Mysterious load increase, BIND 8.2.2,p5

cschen at cc.nctu.edu.tw cschen at cc.nctu.edu.tw
Sat Apr 22 01:32:08 UTC 2000


| Date: Fri, 21 Apr 2000 20:32:39 +0100
| From: Jim Reid <jim at rfc1035.com>
| 
| >>>>> "Joe" == cschen  <cschen at cc.nctu.edu.tw> writes:
| 
|     Joe> We'd checked. Both the query forwarding server and ours run
|     Joe> BIND 8.x.  - I suppose that the servers have Negative Caching
|     Joe> built-in.
| 
| Why have you configued the server to forward queries? Why not let it
| run as a proper name server and make queries to other servers for
| itself? I suspect that if you set up the name server to ONLY forward,
| it will ALWAYS forward any queries it gets. If you configure your name
| servers to do stupid things, it's only reasonable to expect they'll
| produce stupid results. Setting up forwarding name servers is almost
| always stupid IMHO. 99% of the time there is NO GOOD REASON for
| forwarding.

We'd suffered from the network bandwidth problem severely.
Henece, we'd enabled the select forwarding feature and use the default,
which is "forwarder first" according to the document html page.

In the last example listed, the PTR queries was a normal direct query
, not manually forwarding directive.
- It is phrased as "forw ..." in the BIND dumped log. I am not sure
  if it is the proper one in BIND/named term.

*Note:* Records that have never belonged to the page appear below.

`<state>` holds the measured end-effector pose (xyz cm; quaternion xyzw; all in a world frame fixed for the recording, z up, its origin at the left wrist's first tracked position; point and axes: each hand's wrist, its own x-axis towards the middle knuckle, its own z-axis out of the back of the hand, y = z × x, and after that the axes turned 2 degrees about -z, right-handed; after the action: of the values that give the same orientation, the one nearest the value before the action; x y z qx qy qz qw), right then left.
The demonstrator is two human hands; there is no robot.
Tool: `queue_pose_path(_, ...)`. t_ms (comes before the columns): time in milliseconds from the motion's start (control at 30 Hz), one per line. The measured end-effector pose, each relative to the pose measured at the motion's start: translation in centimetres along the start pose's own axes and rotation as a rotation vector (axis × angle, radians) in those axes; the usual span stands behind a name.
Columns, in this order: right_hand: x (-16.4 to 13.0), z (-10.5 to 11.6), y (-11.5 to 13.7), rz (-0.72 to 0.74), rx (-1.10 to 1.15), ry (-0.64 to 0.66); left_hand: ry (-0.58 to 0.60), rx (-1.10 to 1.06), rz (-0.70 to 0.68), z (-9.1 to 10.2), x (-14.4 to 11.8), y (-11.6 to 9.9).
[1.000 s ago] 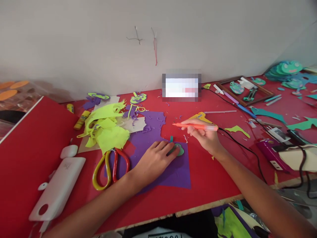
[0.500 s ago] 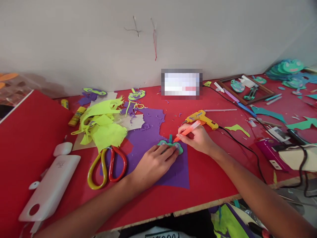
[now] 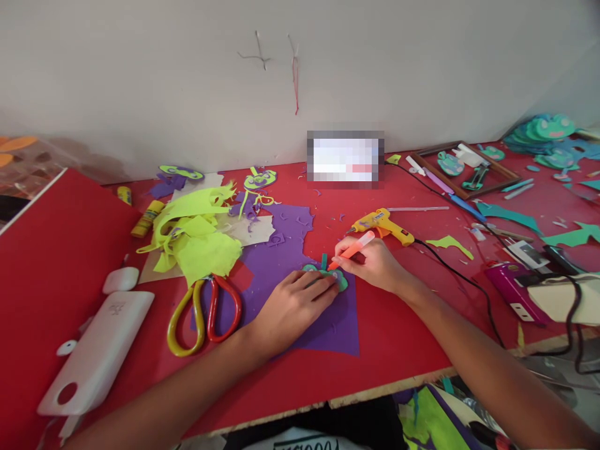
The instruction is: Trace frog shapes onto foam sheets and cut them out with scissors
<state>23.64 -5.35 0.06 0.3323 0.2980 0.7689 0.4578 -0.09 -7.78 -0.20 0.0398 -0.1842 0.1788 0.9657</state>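
Observation:
Fingers stretched out, my left hand [image 3: 295, 303] lies flat over a green foam frog-like cutout [image 3: 344, 282] and presses it down. Part of the cutout is hidden under the fingers; a small green tab [image 3: 324, 261] sticks up at its top edge. In my right hand [image 3: 375, 262] is an orange marker [image 3: 355, 248], pinched and tilted, its tip at the cutout's upper edge. I cannot tell whether the tip touches. Beneath both lies a purple foam sheet [image 3: 344, 334]. Scissors [image 3: 185, 331] with yellow and red handles rest left of my left hand.
A yellow glue gun [image 3: 384, 226] lies beyond my right hand, its black cord [image 3: 462, 281] running right. Yellow-green foam scraps [image 3: 206, 250] are heaped at left. A white power bank [image 3: 100, 350] lies near left. A brown frame [image 3: 506, 181] with cutouts stands back right.
The marker has shifted slightly down and left with my right hand, its tip nearer the cutout. My left hand stays over the cutout. The whole view has shifted slightly.

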Motion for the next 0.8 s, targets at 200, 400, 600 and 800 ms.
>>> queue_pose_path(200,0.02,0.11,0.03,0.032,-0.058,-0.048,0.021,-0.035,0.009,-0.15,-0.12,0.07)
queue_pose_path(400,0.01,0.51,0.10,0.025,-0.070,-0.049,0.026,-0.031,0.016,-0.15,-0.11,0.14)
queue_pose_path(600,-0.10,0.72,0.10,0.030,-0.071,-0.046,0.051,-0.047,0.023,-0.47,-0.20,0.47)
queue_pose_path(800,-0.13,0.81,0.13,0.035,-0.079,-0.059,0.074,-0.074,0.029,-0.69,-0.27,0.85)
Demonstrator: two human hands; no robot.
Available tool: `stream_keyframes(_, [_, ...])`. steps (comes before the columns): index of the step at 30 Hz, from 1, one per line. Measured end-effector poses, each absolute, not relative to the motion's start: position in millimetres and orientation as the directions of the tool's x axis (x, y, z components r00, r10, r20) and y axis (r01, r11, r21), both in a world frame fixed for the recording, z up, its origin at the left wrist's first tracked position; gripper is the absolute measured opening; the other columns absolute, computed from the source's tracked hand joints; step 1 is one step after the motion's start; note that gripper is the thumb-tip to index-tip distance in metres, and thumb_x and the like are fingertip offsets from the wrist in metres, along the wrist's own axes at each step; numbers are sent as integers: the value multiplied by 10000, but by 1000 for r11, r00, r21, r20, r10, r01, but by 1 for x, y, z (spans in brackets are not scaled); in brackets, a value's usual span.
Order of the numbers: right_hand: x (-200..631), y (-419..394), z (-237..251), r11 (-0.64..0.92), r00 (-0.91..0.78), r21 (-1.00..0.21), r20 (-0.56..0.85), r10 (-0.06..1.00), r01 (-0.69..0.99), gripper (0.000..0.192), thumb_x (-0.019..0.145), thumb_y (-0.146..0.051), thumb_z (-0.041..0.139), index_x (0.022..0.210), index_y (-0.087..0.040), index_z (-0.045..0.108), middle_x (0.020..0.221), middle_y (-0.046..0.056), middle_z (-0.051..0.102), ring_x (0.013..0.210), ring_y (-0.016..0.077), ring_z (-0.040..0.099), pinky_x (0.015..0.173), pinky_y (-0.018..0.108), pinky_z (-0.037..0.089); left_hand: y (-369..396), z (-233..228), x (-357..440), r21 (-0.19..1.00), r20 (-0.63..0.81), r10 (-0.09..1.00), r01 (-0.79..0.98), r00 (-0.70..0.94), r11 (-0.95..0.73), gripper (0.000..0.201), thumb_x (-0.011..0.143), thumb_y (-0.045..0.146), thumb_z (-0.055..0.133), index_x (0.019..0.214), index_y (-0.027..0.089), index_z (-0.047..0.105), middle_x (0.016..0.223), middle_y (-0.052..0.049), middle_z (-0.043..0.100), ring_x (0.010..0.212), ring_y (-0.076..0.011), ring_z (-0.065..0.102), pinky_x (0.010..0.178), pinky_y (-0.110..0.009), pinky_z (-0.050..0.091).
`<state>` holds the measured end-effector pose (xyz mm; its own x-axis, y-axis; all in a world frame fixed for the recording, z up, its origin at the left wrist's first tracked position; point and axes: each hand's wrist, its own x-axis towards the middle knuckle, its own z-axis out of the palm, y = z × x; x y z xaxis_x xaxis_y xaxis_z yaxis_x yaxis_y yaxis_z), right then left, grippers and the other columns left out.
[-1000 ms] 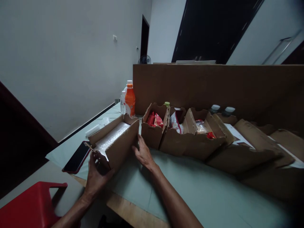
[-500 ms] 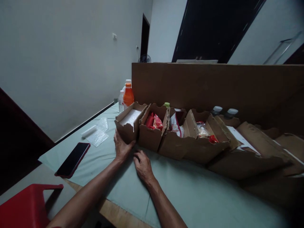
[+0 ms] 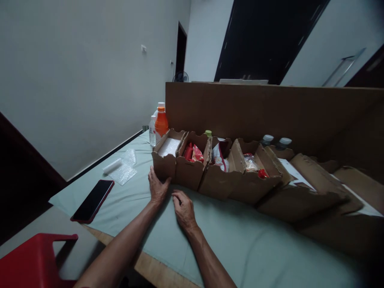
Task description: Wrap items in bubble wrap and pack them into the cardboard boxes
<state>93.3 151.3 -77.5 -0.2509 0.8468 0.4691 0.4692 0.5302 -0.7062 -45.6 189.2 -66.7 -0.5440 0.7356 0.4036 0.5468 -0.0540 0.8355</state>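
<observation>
My left hand [image 3: 157, 188] rests flat against the end box [image 3: 166, 159], now in the row; my right hand [image 3: 184, 208] lies loosely curled and empty on the tabletop [image 3: 240, 240].

Dim, flat indoor light, no visible source. Pale grey wall [image 3: 75, 80] is the brightest area; dark doorway [image 3: 270, 36] and lower left corner crush to black. Soft shadow under the forearms. No glare. Wide-angle bend at edges; right-hand brown cardboard boxes [image 3: 330, 200] smear, bottom right corner vignettes.
</observation>
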Motion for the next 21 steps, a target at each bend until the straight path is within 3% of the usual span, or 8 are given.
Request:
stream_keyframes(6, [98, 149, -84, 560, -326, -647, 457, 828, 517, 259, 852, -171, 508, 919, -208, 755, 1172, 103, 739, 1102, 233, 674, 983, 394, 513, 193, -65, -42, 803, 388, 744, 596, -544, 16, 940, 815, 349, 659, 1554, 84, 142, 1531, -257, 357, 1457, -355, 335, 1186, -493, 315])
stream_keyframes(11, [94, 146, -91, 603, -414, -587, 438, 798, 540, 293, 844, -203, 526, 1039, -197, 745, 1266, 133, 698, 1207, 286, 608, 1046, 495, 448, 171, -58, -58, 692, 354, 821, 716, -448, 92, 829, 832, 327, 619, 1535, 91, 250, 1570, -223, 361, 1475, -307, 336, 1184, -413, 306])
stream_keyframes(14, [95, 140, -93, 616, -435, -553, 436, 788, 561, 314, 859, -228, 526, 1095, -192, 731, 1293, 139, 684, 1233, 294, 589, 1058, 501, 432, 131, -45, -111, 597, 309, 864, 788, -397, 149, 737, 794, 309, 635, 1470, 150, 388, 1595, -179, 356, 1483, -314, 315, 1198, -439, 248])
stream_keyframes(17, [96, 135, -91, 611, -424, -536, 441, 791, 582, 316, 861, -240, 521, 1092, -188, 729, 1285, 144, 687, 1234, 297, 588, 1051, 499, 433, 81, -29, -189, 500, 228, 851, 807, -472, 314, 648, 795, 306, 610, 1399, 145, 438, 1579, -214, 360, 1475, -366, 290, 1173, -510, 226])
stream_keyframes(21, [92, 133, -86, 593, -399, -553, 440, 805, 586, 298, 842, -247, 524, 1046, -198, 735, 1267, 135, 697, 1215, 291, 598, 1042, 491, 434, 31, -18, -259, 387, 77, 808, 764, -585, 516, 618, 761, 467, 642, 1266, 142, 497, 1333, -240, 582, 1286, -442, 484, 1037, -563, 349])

If DNS forwarding is stupid thing in 995 of the time, I suppose there
should be a WARNING page to discourage the usage on the formal document.
Or, there should be some guideline page describing when it is 
appropriate to enable forwarding (e.g. under what condistion, ...)

|     Joe> After we contact the dept.'s administrators, they found that
|     Joe> some lab exercise concerning some SAMBA applications were
|     Joe> doing the errorenous query....
| 
|     Joe> So, it is very simple for a lab exercise to overwhelm some
|     Joe> DNS servers on the campus. This is absolutely NOT a good
|     Joe> news.
| 
| True, but this should not come as a surprise. If you overload any
| service with an artificially high query rate, it will break in some
| way. Why didn't this department arrange their own name server(s) for
| this exercise and have the students in the lab beat up on them rather
| than the University's important one? I presume you wouldn't let some
| lab exercise stress the university's operational mail or web servers,
| so why let one overload your name servers? I would have thought that
| it was obvious to arrange for a experimental/test environment to be
| completely isolated from the organisation's operational or production
| environment.

I don't think the above to be a reasonale assumption.

Because:
1) People trust our DNS server service on campus.

2) We usually trust normal users on the campus.

3) Students are supposed to learn and develop their networking
   skill on the campus network. 

   Few are DNS experts before they do some field study and trials. They 
   usually don't mean to overwhelm the DNS services on most situations.

4) Almost all Internet applcations use DNS today. And by the distributed
   nature of the DNS framework, I don't think it is easy to let people
   know, they should not use some DNS server for their exercises.
   - You don't have to ask people to register their usages of your DNS
     services, do you ?

5) Not all teachers and school administators of the departments
   got every details of these. Especially, TAs are usually doing
   the directory jobs in the lab exercise courses.

 Every school years there are new comers. I don't suppose they are 
 qualified for all these details under most consquences.